SKTheLearner · November 23, 2023, 3:02am

Hi
I have a large HeteroData like:
HeteroData(
mol={ x=[876, 384] },
gene={ x=[18211, 18211] },
(mol, perts, gene)={
edge_index=[2, 11181554],
edge_label=[11181554],
},
(gene, rev_perts, mol)={
edge_index=[2, 11181554],
edge_label=[11181554],
}
)

can someone guide me to create mini-batches for my training…

I tried the following…
a. split the data into train,val,set using RandomLinkSplit
b. created HGTLoader using train like so
train_loader = HGTLoader(
train,
# Sample 512 nodes per type and per iteration for 4 iterations
num_samples={key: [16] * 2 for key in train_data.node_types},
# Use a batch size of 128 for sampling training nodes of type paper
batch_size=16,
input_nodes=(‘mol’,None),
)

 c.

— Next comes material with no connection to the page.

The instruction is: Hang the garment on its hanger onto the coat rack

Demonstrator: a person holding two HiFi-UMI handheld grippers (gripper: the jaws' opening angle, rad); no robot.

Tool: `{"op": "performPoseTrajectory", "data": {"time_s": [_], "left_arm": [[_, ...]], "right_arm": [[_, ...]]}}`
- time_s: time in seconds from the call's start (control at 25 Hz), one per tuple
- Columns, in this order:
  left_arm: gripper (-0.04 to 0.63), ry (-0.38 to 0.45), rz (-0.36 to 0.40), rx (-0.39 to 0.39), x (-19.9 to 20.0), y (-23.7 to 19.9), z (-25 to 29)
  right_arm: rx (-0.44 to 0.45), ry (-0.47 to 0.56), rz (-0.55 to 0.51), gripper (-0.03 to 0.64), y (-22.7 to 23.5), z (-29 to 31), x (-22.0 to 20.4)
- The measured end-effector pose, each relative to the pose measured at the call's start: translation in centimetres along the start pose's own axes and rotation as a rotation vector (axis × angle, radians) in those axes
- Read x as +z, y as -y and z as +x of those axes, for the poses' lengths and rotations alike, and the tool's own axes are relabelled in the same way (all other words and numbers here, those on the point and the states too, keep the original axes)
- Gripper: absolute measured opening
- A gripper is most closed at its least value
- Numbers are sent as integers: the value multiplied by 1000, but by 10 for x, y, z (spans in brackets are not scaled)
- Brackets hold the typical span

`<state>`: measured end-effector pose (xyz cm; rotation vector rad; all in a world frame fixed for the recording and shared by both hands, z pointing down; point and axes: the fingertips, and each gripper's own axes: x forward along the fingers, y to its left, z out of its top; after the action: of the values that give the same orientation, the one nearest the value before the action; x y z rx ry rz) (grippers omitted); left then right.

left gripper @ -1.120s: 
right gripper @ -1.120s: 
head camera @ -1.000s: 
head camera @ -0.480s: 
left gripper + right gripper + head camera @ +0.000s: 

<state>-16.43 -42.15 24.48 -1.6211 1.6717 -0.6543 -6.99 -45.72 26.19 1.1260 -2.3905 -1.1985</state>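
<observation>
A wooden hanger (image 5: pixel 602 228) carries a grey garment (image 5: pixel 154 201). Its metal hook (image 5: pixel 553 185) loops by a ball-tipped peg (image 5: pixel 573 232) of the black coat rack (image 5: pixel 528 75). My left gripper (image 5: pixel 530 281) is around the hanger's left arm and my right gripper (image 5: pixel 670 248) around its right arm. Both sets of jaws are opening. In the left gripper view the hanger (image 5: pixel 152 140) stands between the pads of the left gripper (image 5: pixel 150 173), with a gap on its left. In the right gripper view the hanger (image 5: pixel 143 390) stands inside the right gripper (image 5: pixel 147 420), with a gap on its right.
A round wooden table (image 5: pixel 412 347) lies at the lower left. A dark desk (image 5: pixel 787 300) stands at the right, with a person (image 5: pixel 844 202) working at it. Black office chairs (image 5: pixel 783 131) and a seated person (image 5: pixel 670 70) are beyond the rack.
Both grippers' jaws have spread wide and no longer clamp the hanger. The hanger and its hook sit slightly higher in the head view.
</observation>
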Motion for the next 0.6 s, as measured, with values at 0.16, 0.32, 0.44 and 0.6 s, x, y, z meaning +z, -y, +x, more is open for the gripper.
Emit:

Then in train loop i used for t in train_loader:
     but model throws error...

     Input In [12], in EdgeDecoder.forward(self, z_dict, edge_label_index)
    19 def forward(self, z_dict, edge_label_index):
    20     row, col = edge_label_index
    ---> 21     z = torch.cat([z_dict['mol'][row], z_dict['gene'][col]], dim=-1)
   23     z = self.lin1(z).relu()
   24     z = self.lin2(z)

   IndexError: index 859 is out of bounds for dimension 0 with size 32
   quite obvious it is not finding the edge_label_index in the batch...
    (how can I make sure I pass the correct label_indices for the current batch?)

QUESTIONS:
a. am I using HGT Loader correctly or is HGTLoader is the right one to use ?
b. am I iterating thru the batches correctly ?

@ptrblck et al